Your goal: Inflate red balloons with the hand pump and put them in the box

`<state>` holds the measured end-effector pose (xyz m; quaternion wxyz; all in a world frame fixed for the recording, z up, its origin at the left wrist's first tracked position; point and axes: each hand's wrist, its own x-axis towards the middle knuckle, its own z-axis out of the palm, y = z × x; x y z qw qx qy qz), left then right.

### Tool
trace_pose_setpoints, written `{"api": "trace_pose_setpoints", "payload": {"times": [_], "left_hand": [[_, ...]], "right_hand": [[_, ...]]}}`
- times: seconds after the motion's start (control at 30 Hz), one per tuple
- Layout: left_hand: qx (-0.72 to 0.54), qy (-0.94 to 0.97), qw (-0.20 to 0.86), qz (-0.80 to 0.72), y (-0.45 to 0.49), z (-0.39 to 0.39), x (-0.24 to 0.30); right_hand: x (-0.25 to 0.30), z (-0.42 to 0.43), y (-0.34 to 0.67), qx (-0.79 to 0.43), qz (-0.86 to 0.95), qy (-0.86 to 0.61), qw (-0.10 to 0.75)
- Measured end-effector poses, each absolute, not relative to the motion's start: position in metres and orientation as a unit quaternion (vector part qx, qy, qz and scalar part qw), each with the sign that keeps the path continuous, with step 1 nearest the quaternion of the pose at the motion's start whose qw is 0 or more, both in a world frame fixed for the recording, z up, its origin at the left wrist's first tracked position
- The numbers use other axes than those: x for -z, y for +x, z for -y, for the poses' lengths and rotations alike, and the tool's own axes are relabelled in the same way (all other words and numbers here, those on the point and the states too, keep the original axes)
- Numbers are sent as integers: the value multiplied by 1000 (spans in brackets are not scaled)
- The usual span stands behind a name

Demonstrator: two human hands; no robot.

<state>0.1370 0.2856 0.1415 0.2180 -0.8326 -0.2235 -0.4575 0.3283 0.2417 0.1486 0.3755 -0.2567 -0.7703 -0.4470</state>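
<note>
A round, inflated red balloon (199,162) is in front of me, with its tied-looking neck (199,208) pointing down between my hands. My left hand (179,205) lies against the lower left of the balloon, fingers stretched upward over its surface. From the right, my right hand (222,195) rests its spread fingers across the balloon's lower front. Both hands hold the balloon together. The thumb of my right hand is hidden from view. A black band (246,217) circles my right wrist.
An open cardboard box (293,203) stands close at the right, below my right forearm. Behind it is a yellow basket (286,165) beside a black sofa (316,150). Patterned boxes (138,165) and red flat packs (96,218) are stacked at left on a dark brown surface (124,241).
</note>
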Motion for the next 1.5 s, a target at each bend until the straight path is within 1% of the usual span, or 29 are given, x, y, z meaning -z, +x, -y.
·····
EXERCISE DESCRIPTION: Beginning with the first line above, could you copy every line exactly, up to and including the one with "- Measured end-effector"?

FINAL ANSWER:
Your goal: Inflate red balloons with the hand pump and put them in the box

`<state>` holds the measured end-effector pose (xyz m; quaternion wxyz; all in a world frame fixed for the recording, z up, its origin at the left wrist's first tracked position; point and axes: each hand's wrist, its own x-axis towards the middle knuckle, its own z-axis out of the palm, y = z × x; x y z qw qx qy qz), left then right.

### Tool
trace_pose_setpoints, written `{"api": "trace_pose_setpoints", "payload": {"times": [_], "left_hand": [[_, ...]], "right_hand": [[_, ...]]}}`
- times: seconds after the motion's start (control at 30 Hz), one per tuple
- Layout: left_hand: qx (-0.72 to 0.54), qy (-0.94 to 0.97), qw (-0.20 to 0.86), qz (-0.80 to 0.72), y (-0.45 to 0.49), z (-0.39 to 0.39), x (-0.24 to 0.30); right_hand: x (-0.25 to 0.30), z (-0.42 to 0.43), y (-0.34 to 0.67), qx (-0.79 to 0.43), qz (-0.86 to 0.95), qy (-0.86 to 0.61), qw (-0.10 to 0.75)
- Measured end-effector poses, each absolute, not relative to the motion's start: position in metres and orientation as a unit quaternion (vector part qx, qy, qz and scalar part qw), each with the sign that keeps the path continuous, with step 1 nearest the quaternion of the pose at the motion's start whose qw is 0 or more, both in a world frame fixed for the recording, z up, its origin at the left wrist's first tracked position

No further output is needed for the exercise.